227 acres in Madbury, Durham and Lee to be conserved

December 21, 2015

The land proposed for the Powder Major's Farm and Forest hosts a segment of the Oyster River, recreation trails, working forest and agricultural land. Photo by Jerry Monkman / EcoPhotography

Dec. 17, 2015 – Buoyed by a $380,000 grant from the state’s Land and Community Heritage Investment Program (LCHIP), the Society for the Protection of N.H. Forests (Forest Society) has begun a fundraising campaign to create a forest reservation on land in a prime location for development in Madbury, Durham and Lee.  

            The Forest Society is working to buy a 195-acre property at the juncture of the three towns to create a forest reservation that will protect Durham’s drinking water supply, public access for recreation, wildlife habitat and working forest. The project includes the purchase of a conservation easement on an abutting, 32-acre agricultural property also owned by the Goss family. The Forest Society must raise $2.25 million for both purchases.

            The Oyster River travels a mile through the bigger parcel, which is located within a Source Water Protection Area and overlies an aquifer. The Oyster River is the drinking water source for the town of Durham and for UNH. The N.H. Natural Heritage Bureau has documented two state-listed wildlife species on the property, and the Oyster River corridor is home to at least 12 rare, threatened or endangered plants and animals.
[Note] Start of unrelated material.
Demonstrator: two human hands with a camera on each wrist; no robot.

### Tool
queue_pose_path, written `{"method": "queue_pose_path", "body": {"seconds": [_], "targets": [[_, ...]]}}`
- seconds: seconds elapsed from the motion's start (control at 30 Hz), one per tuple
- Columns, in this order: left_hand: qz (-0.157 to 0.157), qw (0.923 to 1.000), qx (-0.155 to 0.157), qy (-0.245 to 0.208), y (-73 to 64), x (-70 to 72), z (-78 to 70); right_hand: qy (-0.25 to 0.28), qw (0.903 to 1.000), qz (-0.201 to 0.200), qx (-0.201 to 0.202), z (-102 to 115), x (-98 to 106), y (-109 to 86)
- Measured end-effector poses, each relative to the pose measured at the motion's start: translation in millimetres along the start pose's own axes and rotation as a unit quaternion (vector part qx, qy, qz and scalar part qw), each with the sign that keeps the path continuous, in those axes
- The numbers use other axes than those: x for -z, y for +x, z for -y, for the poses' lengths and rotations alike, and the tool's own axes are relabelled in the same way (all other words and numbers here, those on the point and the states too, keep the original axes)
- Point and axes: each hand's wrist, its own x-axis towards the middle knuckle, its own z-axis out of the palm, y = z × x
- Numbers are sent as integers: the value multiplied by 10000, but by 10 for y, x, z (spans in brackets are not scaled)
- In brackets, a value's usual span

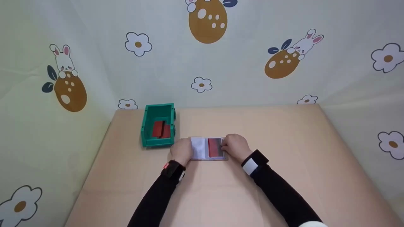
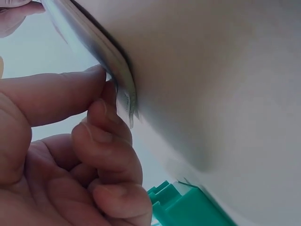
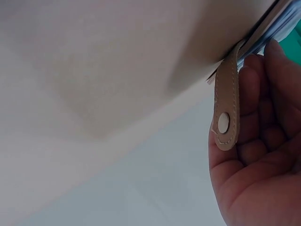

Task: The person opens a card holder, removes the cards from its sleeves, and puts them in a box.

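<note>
An opened card holder (image 1: 199, 150) with clear plastic sleeves lies between my hands, and a red and dark grey card (image 1: 215, 147) shows in its right-hand sleeve. My left hand (image 1: 182, 150) pinches the left edge of the sleeves between thumb and forefinger (image 2: 110, 89), its other fingers curled in. At the opposite edge, my right hand (image 1: 237, 147) grips the sleeves near the card with thumb and forefinger. A tan stitched strap (image 3: 227, 101) with a metal snap hangs from the holder beside the right fingers. Whether the right fingertips also touch the card is hidden.
Left of the holder, a green bin (image 1: 158, 145) stands on the tan tabletop (image 1: 268, 126), with red and dark cards (image 1: 158, 128) inside. Patterned cloth (image 1: 240, 72) hangs behind the table and along both sides.
</note>
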Motion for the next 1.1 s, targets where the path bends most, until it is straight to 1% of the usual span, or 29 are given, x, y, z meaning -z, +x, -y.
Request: {"method": "queue_pose_path", "body": {"seconds": [0.03,0.17,0.27,0.4,0.47,0.53,0.6,0.7,0.8,0.93,1.1], "targets": [[26,10000,3,12,1,5,-5,2,10000,-10,-1,1,1,0],[-45,10000,-55,-68,19,23,-41,-36,10000,-15,68,2,2,8],[-36,9992,-196,-350,40,44,-106,-126,9999,1,111,2,1,12],[290,9944,-357,-952,67,78,-233,-185,9998,1,97,-3,-7,16],[383,9915,-444,-1158,77,78,-293,-177,9998,-14,95,-8,-12,18],[438,9897,-503,-1263,89,66,-337,-168,9998,-4,98,-14,-17,20],[420,9896,-561,-1254,96,45,-371,-159,9998,13,108,-17,-16,18],[461,9900,-506,-1234,108,9,-394,-143,9998,27,99,-22,-14,19],[566,9904,-350,-1215,115,-29,-396,-125,9999,14,74,-23,-14,16],[756,9889,-144,-1268,126,-66,-384,-52,10000,-6,75,-14,-8,8],[923,9871,-67,-1308,146,-72,-380,55,10000,-11,48,-5,1,2]]}}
            Both parcels have ties to local Native American and Revolutionary War history. Conserving them will prevent them from being sold into development for housing lots.

            The land, along NH Route 155, once belonged to Maj. John Demeritt, who became known as the “Powder Major” after storing gunpowder in his barn and delivering it to the Continental Army for use in the Battle of Bunker Hill during the Revolutionary War. The land is also culturally significant as the planting grounds of a Native American leader named Chief Moharimet, for whom the school district’s nearby elementary school is named.

            In addition to the LCHIP grant, the Powder Major’s Farm and Forest project has won several other start-up grants: 

* $148,000 from the Aquatic Resources Mitigation grant program administered through the N.H. Dept. of  Environmental Services

* $20,000 from the State Conservation  (“Moose Plate”) Committee

* $8,233 from the Great Bay Resource Protection Partnership and Piscataqua Region Estuaries Partnership

 

            “We are thrilled to have a chance to conserve land in the Seacoast Region, and this land in particular since it is such an important community resource,” said Jane Difley, the Forest Society’s president/forester. “We’re grateful for the state and regional grants we’ve received to help us build momentum for keeping this land open and undeveloped, in keeping with the conservation goals of the towns of Madbury, Durham and Lee.”

            Paula Bellemore, LCHIP natural resource specialist, said this year’s grant round was extremely competitive.

            “But the LCHIP board was convinced that the project’s protection of wildlife habitat and public drinking water supplies, working farm and forest land, and access to undeveloped, open spaces for children and adults was worthy of our support, ” she said.

            Protecting the Powder Major land’s natural resources is especially important in the Seacoast Region, said Dea Brickner-Wood, who administers grants for the State Conservation Committee (the “moose plate” grant committee) as well as for the Great Bay Resource Protection Partnership and Piscataqua Region Estuaries Partnership.

            “This project is an opportunity to protect a long-time conservation priority in the Great Bay region,” she said. “The Powder Major Farm is a central property in a three-town greenbelt effort and a focus area of the Coastal Watershed Conservation Plan. In regional context, the property abuts and enlarges other conservation lands including two town-owned conservation easements and wraps around a recently acquired town property.”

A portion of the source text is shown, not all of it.